Breaking the Galilean Spell
April 24, 2008 08:14 AM Work
"Even deeper than
emergence and its challenge to reductionism in this new
scientific worldview is what I call breaking the Galilean
spell. Galileo rolled balls down incline planes and showed that the
distance traveled varied as the square of the time elapsed. From
this he obtained a universal law of motion. Newton followed with
his Principia, setting the stage for all of modern science. With
these triumphs, the Western world came to the view that all that
happens in the universe is governed by natural law. Indeed, this is
the heart of reductionism. Another Nobel laureate physicist, Murray
Gell-Mann, has defined a natural law as a compressed
description, available beforehand, of the regularities of a
phenomenon.
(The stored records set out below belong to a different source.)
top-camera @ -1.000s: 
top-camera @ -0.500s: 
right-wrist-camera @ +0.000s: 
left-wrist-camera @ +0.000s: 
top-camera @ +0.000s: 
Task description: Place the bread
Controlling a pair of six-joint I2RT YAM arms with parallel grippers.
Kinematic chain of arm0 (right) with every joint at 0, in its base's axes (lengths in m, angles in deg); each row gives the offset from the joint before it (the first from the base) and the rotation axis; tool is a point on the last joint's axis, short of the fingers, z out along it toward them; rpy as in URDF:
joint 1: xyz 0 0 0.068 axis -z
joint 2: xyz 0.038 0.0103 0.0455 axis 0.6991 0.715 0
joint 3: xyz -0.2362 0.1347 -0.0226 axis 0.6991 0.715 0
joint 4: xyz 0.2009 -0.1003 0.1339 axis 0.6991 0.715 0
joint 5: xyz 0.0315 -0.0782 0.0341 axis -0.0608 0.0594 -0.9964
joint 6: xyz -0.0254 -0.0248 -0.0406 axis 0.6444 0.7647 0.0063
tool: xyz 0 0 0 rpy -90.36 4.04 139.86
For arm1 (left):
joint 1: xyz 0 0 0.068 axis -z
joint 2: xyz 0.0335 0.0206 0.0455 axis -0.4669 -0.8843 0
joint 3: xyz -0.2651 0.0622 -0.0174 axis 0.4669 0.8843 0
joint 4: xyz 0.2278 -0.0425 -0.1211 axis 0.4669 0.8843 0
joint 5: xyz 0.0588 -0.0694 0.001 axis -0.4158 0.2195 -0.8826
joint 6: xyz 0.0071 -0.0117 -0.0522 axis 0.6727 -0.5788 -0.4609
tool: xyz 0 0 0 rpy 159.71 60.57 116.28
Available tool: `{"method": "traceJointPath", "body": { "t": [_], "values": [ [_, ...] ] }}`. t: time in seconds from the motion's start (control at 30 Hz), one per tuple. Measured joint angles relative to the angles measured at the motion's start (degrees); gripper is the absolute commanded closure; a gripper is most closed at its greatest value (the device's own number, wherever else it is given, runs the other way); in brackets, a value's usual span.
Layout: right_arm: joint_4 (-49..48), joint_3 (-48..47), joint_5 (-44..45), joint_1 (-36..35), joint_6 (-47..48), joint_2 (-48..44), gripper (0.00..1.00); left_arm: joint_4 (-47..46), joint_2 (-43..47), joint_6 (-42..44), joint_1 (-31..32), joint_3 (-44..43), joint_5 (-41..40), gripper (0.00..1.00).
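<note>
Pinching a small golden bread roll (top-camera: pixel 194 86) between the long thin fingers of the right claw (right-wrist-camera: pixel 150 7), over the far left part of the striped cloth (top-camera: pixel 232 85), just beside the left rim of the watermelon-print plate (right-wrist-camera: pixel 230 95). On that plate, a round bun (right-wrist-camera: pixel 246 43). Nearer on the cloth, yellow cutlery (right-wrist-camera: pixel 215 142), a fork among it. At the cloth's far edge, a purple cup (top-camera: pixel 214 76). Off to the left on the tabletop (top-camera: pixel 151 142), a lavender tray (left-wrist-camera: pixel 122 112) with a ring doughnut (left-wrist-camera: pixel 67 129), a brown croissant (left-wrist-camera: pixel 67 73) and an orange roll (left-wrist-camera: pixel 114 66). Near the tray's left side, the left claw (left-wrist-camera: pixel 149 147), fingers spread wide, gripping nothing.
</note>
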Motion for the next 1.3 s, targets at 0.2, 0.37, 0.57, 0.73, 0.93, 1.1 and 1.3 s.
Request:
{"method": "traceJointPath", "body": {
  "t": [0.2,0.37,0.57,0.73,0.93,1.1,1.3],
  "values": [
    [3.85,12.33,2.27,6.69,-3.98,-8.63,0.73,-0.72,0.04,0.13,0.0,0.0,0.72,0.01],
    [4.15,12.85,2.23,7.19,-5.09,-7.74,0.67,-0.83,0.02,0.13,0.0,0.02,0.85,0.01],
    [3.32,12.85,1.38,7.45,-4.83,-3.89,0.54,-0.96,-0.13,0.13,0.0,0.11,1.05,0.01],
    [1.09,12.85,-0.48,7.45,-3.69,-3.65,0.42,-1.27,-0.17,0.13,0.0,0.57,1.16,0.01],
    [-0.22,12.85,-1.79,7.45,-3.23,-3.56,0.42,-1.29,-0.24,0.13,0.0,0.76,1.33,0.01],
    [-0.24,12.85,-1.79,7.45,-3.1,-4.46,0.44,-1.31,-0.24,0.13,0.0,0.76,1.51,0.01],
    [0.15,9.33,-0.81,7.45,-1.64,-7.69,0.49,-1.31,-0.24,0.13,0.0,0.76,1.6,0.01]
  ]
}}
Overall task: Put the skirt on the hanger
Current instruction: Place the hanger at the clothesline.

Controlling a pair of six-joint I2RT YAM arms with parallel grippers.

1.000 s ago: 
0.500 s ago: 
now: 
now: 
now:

The Galilean spell that has driven so much science is
the faith that all aspects of the natural world can be described by
such laws. Perhaps my most radical scientific claim is that
we can and must break the Galilean spell. Evolution of the
biosphere, human economic life, and human history are partially
indescribable by natural law. This claim flies in the face of
our settled convictions since Galileo, Newton, and the
Enlightenment."
from: BREAKING THE GALILEAN SPELL By Stuart A.
Kauffman
Whatever else you're reading, you just gotta read this. It's gorgeous!!